REQUIREMENT:
Each line of the data is to be output verbatim, with the images removed.
------
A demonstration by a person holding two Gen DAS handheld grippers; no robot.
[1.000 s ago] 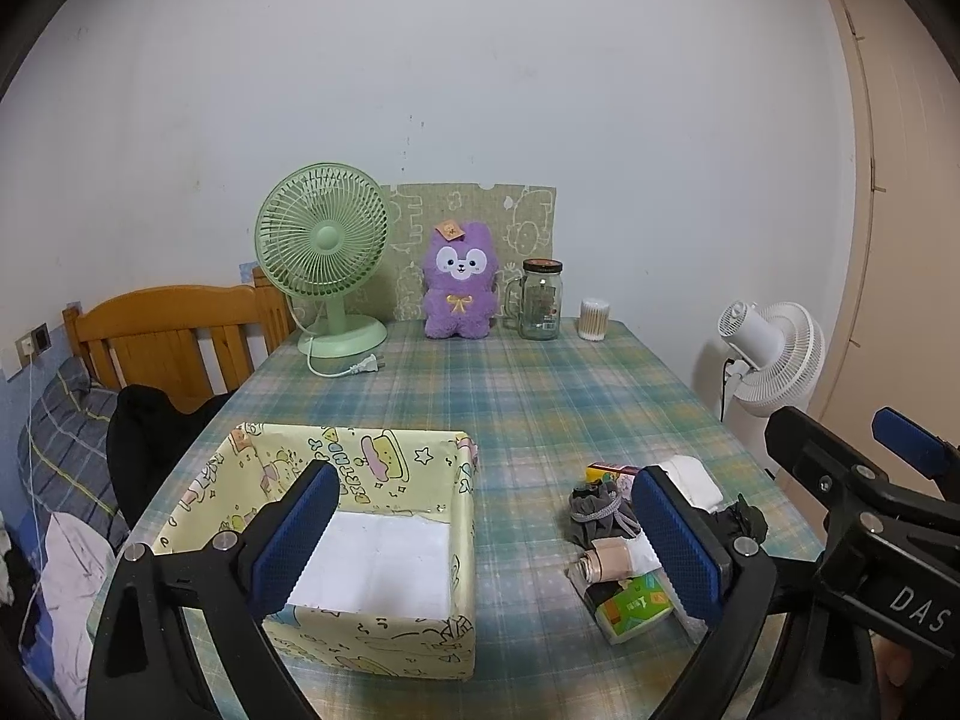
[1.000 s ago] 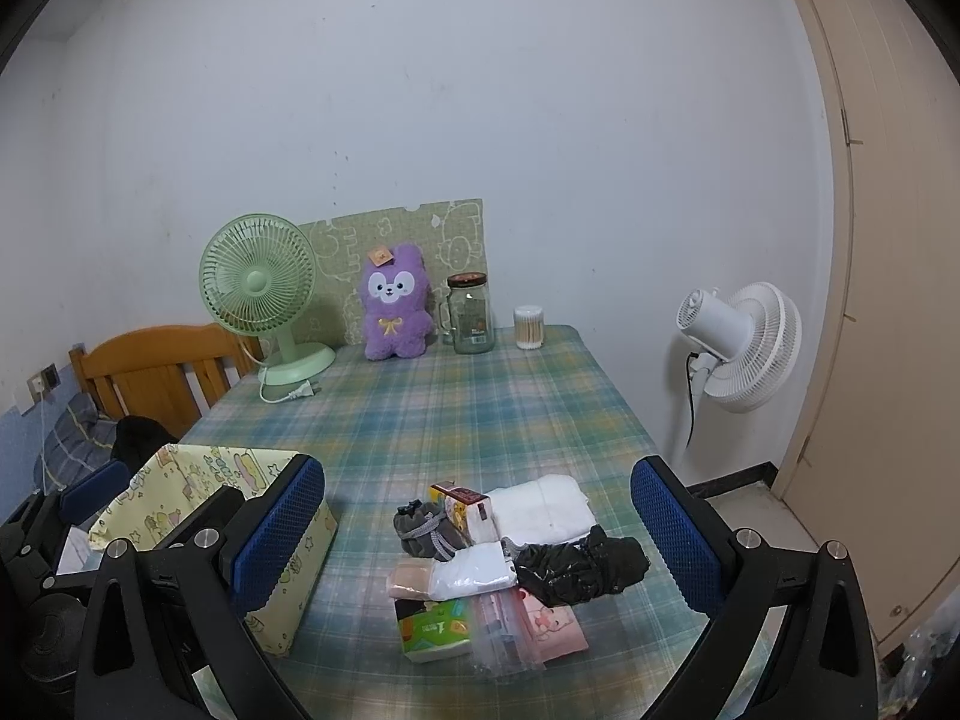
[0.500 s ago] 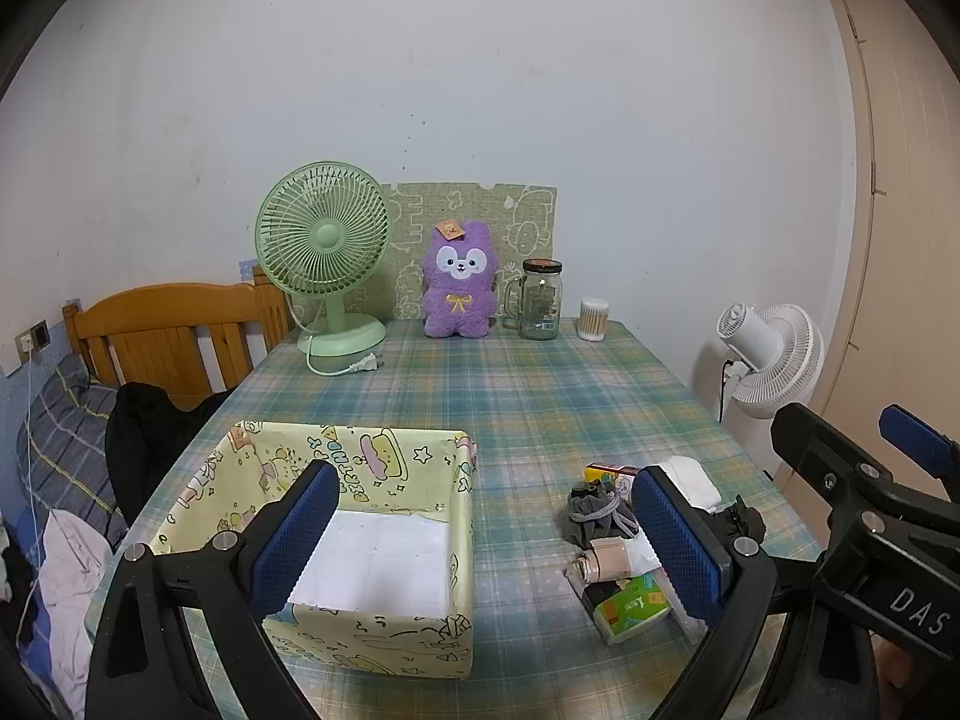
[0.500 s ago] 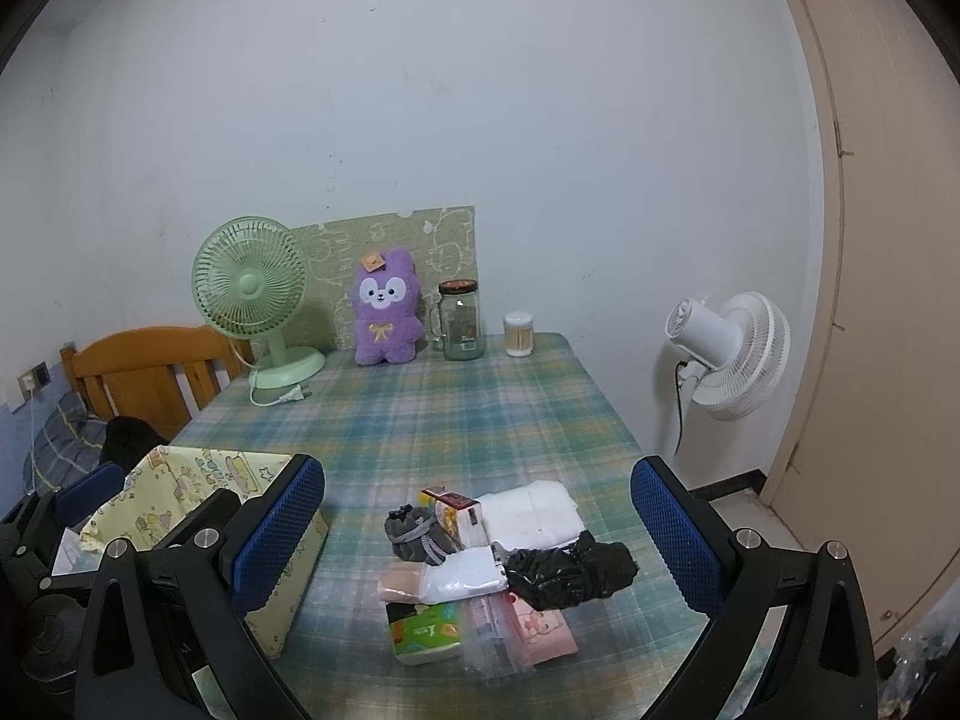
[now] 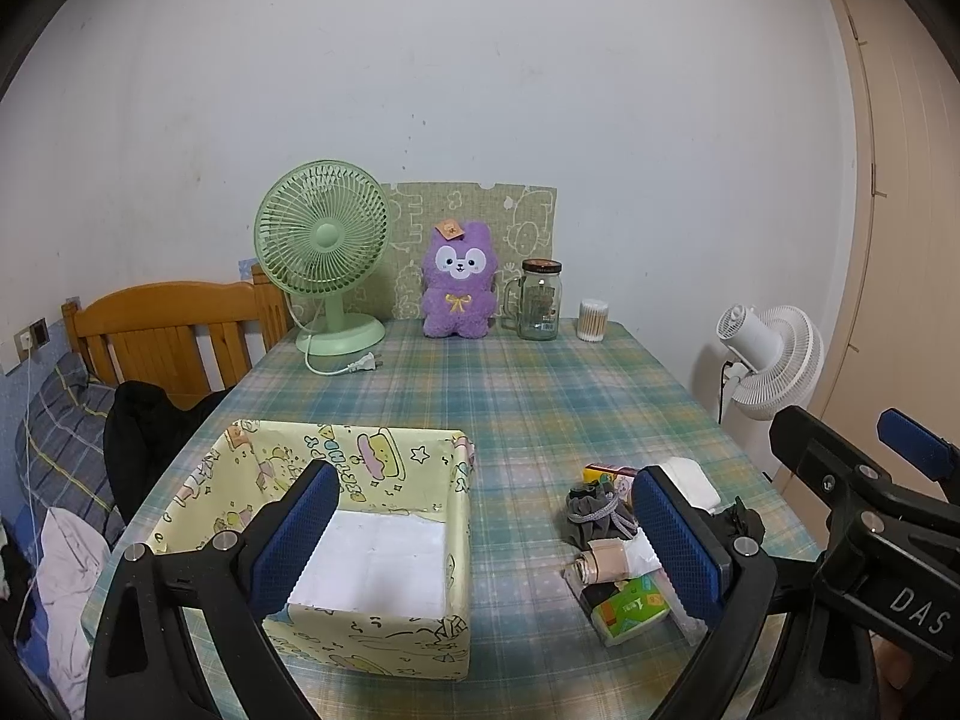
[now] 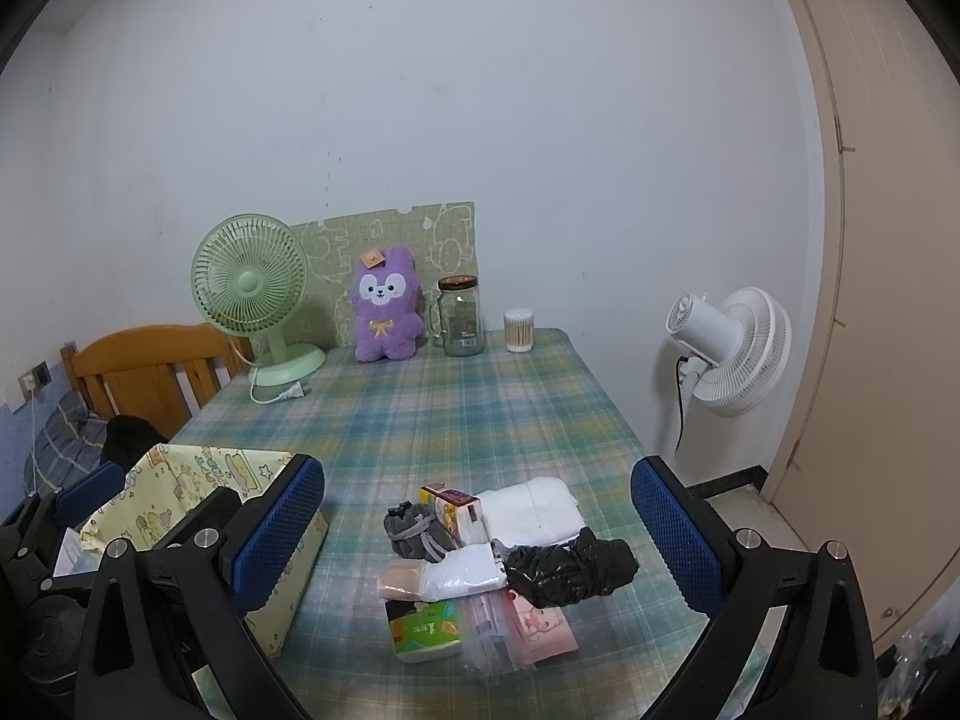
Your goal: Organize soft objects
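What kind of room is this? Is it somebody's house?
Probably a bedroom at home: a wooden bed frame with bedding stands beside the plaid-covered table, and a purple plush toy and green desk fan sit on it.

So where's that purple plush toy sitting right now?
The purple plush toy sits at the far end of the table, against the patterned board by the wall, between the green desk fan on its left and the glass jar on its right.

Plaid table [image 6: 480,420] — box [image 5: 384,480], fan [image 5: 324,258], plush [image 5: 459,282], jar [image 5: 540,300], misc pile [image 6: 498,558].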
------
ANSWER SECTION:
A demonstration by a person holding two Gen DAS handheld grippers; no robot.
[1.000 s ago] 
[1.000 s ago] 
[0.500 s ago] 
[0.500 s ago] 
[now] 
[now] 
Your goal: Organize soft objects
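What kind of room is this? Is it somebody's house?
Probably a bedroom at home: a wooden bed frame with bedding stands beside the plaid-covered table, and a purple plush toy and green desk fan sit on it.

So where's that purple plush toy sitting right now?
The purple plush toy sits at the far end of the table, against the patterned board by the wall, between the green desk fan on its left and the glass jar on its right.

Plaid table [image 6: 480,420] — box [image 5: 384,480], fan [image 5: 324,258], plush [image 5: 459,282], jar [image 5: 540,300], misc pile [image 6: 498,558].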

What has been written here completes the answer.